Sho - next scan is 9am Wednesday - god knows what excuse I am going to give work! 

Kate - how exciting buying baby stuff.  Have you got the nursery decorated yet?


----------



## sho28 (Jan 10, 2006)

Karen- it just slows them down. Makes them better quality. Nothing to worry about they just don't want you to get the folies too big. Sometimes you can end up with massive follcles and tiny eggs, so they need the eggs to catch up sometimes. 

the key is to leave a gap between ****  and hole


----------



## Emma74 aka Emmett (Dec 31, 2005)

Karen-Last time i had the same as you and it was the little follies they worried about   they dropped my dose from 3 vials and wanted me to alternate from 2-1 on my last scan i had 26 follies and they collected 22 eggs 3 were immature...i wouldnt worry honey but up your water to 3l per day and carry on with your milk you may get more tired too


----------



## bendybird (Apr 12, 2005)

Hello all!

Emma glad your scan went well - sorry to hear you have a sore Ahole thingy!  Hope you get a call soon

Tash congrats on getting so many eggs, 21 could mean lots of frosties!!  fingers crossed for you as always!

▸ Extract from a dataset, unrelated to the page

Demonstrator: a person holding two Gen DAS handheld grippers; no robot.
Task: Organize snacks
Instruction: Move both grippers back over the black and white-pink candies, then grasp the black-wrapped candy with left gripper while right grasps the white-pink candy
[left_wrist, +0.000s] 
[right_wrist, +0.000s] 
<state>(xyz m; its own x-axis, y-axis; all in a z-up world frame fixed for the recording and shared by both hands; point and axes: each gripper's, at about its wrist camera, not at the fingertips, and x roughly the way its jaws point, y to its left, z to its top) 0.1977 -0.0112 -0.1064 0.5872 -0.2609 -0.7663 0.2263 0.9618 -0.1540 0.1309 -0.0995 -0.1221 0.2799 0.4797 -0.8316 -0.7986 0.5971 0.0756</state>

Ali hope et went well for you and your taking it easy!  Well done for getting to the 2ww!

Jules follies sound good, sounds like your ready for wednesday

Kt how fab buying baby stuff!! Spend Spend Spend!!!

My scan is at 3.10 so just popped on to see how everyone is today before i get on my way!

Hello to everyone i missed, gill, beanie, wildcats,caro, pots piglet.......

Love bendy


----------



## Emma74 aka Emmett (Dec 31, 2005)

Bendy-Good luck


----------



## marmite_lover (Sep 14, 2006)

Thanks Sho/Emma for all your advice/info x

Bendy - I was wondering earlier of any of the ladies in the waiting room were you!  That answers that question!  Good luck for your scan 

Btw, do you normally sign in on your way to the Victoria wing?  Never had to before but got stopped by a rather scarey receptionist today who said I shoudl be sigining in and getting a pass every time


----------



## bendybird (Apr 12, 2005)

No i dont ever sign in didnt even know i had too??


----------



## Emma74 aka Emmett (Dec 31, 2005)

I have never had to sign in   tell her next time to not mess with a woman on drugs


----------



## marmite_lover (Sep 14, 2006)

I didn't think so as me and my sister were the only one with passes pinned to us  

Will do next time Emma


----------



## Jules77 (Mar 7, 2006)

Hello

Bendy - Good luck for your scan. Let us know how you get on.
Karen - Sounds like you have a bumper lot of follies. Don't worry if they put your dose down. That happened to me on my first attempt as I had so many, so they dropped the dose so the dominant ones grew and I didn't get any more. Slow and steady is the way to go! I have never signed in either.
Tash - Well done on all those eggs. Get plenty of rest.
Ali - Well done on getting your 2 precious Embies on board. Fingers crossed for your BFP.
Mr Wildcat  
Emma - I thought you might be pleased if they change E/C to Wednesday so that you can have Mr R!! When did Woking say they would let you know?

Jules

xxx


----------



## Emma74 aka Emmett (Dec 31, 2005)

Jules-They will be letting me know this afternoon


----------



## KTx (Mar 23, 2006)

Bendy good luck this afternoon

No I have never heard anything about signing in before what was she like.

Karen the nursery is decorated but only because we have had the whole house done but it has only been done the same as our room, Natural Hessian paint on the walls and Chocolate carpet, as we have selected the organic Pooh range from Babies R us which is Beige and Brown and then I am going to jazz it up with the wall stickers rather than anything in a actual theme as not going to find out the sex.

Wow it sounds like today everyones scans has produced loads of follies and eggies WN are on a role at the moment what a busy time they have on there hands


----------



## MrWildcat (Jun 2, 2006)

Wow it's quiet in here today, seems like everyone is at Woking except for us and Sho !!!!!

   Good luck all !!


----------



## babydreams219 (Dec 1, 2006)

I can't believe how busy Woking is!!!!   

It's exciting seeing all this action from my standpoint since I haven't started yet. 

It seems so confusing with all the different medication. Hope I don't screw it up when It's my turn.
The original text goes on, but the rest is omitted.